- Task brief:
No pictures go into the copy. Write out exactly the lines below from the one containing "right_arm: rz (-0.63" through the one containing "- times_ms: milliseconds".

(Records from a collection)

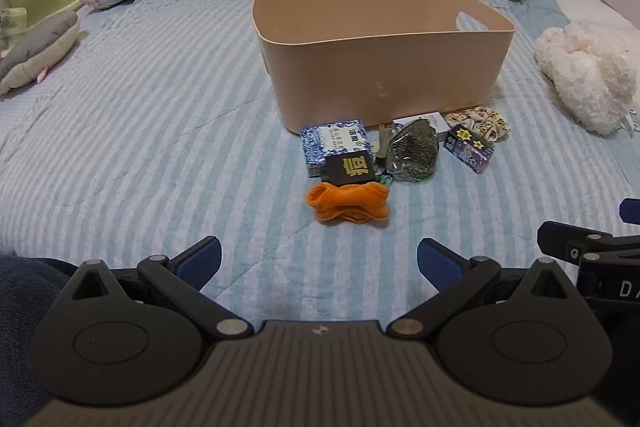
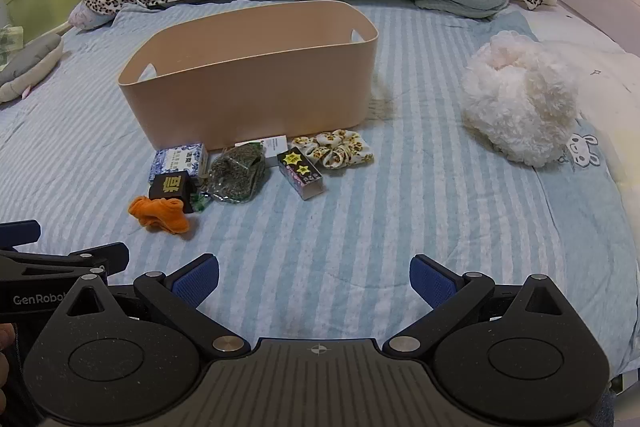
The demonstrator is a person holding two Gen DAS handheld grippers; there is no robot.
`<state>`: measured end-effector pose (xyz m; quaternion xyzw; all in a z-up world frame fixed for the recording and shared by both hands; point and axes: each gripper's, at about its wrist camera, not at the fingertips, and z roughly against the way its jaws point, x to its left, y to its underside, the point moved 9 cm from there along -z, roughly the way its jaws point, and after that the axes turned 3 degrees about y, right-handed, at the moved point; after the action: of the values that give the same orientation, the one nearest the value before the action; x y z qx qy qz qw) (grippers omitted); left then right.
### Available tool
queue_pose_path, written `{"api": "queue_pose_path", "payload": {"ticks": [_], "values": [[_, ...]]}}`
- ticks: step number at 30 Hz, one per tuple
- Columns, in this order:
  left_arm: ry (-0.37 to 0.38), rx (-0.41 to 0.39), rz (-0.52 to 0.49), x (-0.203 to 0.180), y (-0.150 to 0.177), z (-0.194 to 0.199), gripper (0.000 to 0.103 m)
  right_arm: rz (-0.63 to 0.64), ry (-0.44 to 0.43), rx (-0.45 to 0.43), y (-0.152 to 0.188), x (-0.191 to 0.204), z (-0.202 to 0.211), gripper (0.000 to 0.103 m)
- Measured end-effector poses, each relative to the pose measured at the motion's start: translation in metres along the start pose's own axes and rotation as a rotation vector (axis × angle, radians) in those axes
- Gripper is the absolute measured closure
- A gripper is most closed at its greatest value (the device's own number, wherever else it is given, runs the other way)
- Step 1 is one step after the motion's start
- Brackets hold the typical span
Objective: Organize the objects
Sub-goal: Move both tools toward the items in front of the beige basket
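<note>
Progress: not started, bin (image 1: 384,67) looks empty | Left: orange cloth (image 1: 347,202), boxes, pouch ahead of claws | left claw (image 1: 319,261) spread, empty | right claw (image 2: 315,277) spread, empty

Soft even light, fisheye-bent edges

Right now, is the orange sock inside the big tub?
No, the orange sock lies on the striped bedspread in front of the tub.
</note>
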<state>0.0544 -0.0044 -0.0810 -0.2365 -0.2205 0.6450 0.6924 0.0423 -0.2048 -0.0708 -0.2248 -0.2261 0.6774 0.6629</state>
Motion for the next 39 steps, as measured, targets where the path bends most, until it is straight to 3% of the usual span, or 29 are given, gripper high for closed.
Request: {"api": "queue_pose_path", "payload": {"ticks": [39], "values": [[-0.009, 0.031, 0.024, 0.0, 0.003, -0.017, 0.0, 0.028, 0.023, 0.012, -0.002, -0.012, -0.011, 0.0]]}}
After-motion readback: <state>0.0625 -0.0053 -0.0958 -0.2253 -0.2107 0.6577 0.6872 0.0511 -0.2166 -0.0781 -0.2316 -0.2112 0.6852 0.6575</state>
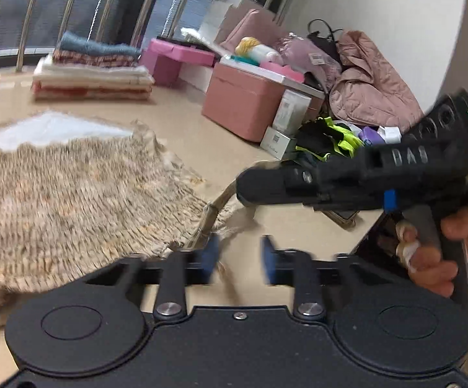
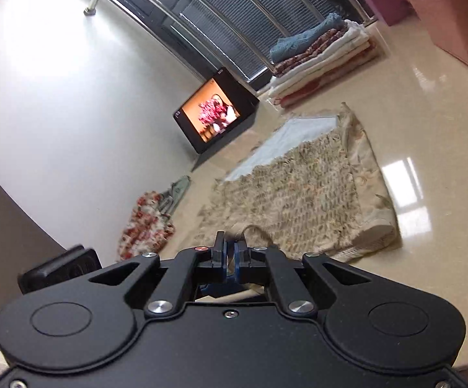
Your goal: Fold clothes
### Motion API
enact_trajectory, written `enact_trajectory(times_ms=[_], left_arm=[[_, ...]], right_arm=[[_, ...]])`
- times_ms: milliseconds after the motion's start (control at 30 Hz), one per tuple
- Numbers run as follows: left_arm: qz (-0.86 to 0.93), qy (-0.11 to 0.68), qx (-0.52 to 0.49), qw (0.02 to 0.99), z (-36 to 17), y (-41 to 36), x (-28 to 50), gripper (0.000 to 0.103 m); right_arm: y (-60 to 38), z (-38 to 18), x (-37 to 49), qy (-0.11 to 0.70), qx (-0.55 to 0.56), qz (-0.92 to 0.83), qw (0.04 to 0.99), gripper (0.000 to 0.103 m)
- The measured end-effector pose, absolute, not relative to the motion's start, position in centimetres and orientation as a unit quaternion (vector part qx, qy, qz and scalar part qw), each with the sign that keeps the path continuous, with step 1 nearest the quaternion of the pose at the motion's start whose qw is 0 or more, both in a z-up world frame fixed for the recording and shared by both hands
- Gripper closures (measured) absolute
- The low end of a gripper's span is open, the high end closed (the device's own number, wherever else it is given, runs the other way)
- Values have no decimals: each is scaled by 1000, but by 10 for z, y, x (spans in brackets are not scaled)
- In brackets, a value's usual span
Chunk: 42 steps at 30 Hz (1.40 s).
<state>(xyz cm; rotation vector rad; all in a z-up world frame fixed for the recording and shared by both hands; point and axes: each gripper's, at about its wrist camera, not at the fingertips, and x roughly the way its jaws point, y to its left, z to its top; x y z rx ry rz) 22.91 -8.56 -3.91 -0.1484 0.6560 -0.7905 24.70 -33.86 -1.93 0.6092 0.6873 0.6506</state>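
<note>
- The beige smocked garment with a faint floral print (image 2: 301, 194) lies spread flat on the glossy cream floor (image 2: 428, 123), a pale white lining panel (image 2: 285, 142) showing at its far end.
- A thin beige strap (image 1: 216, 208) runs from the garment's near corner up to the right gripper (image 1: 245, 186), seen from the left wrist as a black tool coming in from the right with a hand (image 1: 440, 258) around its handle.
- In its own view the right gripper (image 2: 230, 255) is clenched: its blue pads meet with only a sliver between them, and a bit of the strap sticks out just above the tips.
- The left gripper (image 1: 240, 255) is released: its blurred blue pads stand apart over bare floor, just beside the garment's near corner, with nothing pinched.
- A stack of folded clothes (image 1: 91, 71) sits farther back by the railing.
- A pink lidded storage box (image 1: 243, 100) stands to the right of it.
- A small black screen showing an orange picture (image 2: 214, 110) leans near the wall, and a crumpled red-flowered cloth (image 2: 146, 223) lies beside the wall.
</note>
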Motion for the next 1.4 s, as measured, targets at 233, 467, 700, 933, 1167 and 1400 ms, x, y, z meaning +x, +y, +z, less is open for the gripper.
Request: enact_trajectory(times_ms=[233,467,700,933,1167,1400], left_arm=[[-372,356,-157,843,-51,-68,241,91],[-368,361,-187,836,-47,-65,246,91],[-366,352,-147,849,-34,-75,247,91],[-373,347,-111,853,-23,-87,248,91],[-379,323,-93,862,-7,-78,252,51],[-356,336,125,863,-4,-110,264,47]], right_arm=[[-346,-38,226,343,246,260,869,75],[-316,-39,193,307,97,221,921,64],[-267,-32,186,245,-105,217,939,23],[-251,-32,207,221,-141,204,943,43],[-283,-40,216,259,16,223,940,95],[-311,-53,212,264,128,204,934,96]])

- Your solution:
  right_arm: rz (-0.63 to 0.64), ry (-0.44 to 0.43), rx (-0.45 to 0.43), y (-0.152 to 0.188), x (-0.191 to 0.204), z (-0.202 to 0.211), gripper (0.000 to 0.103 m)
- Measured end-effector poses, each relative to the pose measured at the motion's start: translation in metres along the start pose's own axes and rotation as a rotation vector (axis × angle, radians) in those axes
- Gripper is the absolute measured closure
- A gripper is most closed at its greatest value (the device's own number, wherever else it is given, runs the other way)
- Step 1 is one step after the motion's start
- Brackets hold the typical span
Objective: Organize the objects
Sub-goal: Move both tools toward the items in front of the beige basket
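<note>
Progress: not started, bin (image 1: 384,67) looks empty | Left: orange cloth (image 1: 347,202), boxes, pouch ahead of claws | left claw (image 1: 319,261) spread, empty | right claw (image 2: 315,277) spread, empty

Soft even light, fisheye-bent edges

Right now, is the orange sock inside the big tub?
No, the orange sock lies on the striped bedspread in front of the tub.
</note>
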<state>0.0544 -0.0044 -0.0810 -0.2365 -0.2205 0.6450 0.6924 0.0423 -0.2048 -0.0708 -0.2248 -0.2261 0.6774 0.6629</state>
Motion for the next 39 steps, as measured, targets where the path bends most, until it is straight to 3% of the usual span, or 29 are given, gripper high for closed.
Request: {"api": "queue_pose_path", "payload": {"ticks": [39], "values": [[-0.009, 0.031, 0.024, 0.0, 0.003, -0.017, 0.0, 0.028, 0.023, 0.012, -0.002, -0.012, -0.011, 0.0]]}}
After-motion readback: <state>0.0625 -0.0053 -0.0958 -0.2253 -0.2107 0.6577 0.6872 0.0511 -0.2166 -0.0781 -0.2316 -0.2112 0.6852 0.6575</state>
Your goal: Fold clothes
### Motion API
enact_trajectory, written `enact_trajectory(times_ms=[_], left_arm=[[_, ...]], right_arm=[[_, ...]])`
- times_ms: milliseconds after the motion's start (control at 30 Hz), one per tuple

No additional response is needed to complete this exercise.